Transcribe, word for word and without additions, each line below from the one containing "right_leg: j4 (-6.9" through the one containing "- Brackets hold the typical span", both ends included.
+--
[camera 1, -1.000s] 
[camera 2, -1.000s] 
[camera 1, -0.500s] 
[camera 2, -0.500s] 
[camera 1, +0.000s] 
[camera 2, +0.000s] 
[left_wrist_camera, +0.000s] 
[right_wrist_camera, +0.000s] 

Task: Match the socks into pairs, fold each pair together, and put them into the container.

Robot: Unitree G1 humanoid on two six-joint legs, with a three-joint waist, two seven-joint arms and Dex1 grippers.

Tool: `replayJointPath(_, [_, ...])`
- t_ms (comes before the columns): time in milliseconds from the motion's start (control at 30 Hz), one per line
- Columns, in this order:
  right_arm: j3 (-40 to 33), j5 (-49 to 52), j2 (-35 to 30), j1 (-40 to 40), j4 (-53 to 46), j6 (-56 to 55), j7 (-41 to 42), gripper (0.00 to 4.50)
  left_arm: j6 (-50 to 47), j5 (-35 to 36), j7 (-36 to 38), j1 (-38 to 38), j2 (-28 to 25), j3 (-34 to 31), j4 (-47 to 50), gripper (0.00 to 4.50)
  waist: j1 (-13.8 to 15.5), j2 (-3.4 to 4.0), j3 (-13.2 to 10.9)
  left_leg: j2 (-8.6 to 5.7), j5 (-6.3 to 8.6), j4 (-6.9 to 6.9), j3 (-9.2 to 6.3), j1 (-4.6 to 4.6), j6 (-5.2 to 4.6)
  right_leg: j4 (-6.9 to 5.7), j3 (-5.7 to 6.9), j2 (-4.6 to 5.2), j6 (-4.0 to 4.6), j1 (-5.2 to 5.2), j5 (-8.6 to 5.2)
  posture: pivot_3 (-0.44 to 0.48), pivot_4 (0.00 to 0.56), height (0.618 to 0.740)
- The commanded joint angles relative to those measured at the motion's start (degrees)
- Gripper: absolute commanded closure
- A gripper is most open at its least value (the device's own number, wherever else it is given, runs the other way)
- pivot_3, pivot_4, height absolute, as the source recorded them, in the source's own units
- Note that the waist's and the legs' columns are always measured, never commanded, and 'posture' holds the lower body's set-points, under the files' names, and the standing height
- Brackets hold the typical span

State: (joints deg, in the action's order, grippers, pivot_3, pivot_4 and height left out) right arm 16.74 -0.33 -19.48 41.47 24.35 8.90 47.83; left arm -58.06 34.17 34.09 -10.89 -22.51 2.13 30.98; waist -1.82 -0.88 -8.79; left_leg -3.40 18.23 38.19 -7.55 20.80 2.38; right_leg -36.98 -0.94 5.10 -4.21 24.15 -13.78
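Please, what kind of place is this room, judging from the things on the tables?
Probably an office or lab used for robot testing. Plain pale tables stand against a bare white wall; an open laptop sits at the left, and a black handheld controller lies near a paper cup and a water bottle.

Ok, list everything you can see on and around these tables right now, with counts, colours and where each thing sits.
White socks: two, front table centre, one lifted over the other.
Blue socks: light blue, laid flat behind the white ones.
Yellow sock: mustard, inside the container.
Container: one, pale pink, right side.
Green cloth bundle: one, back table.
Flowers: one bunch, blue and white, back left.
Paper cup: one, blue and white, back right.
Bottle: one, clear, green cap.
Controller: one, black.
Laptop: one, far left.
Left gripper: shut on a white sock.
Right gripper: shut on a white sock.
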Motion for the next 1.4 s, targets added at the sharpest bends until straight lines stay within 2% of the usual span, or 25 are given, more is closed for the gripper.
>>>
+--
Your response =
  right_leg: j4 (-6.9 to 5.7), j3 (-5.7 to 6.9), j2 (-4.6 to 5.2), j6 (-4.0 to 4.6), j1 (-5.2 to 5.2), j5 (-8.6 to 5.2)
  posture: pivot_3 (-0.44 to 0.48), pivot_4 (0.00 to 0.56), height (0.618 to 0.740)
- The commanded joint angles relative to those measured at the motion's start (degrees)
- Gripper: absolute commanded closure
- A gripper is most open at its least value (the device's own number, wherever else it is given, runs the other way)
- pivot_3, pivot_4, height absolute, as the source recorded them, in the source's own units
- Note that the waist's and the legs' columns are always measured, never commanded, and 'posture' holds the lower body's set-points, under the files' names, and the standing height
- Brackets hold the typical span

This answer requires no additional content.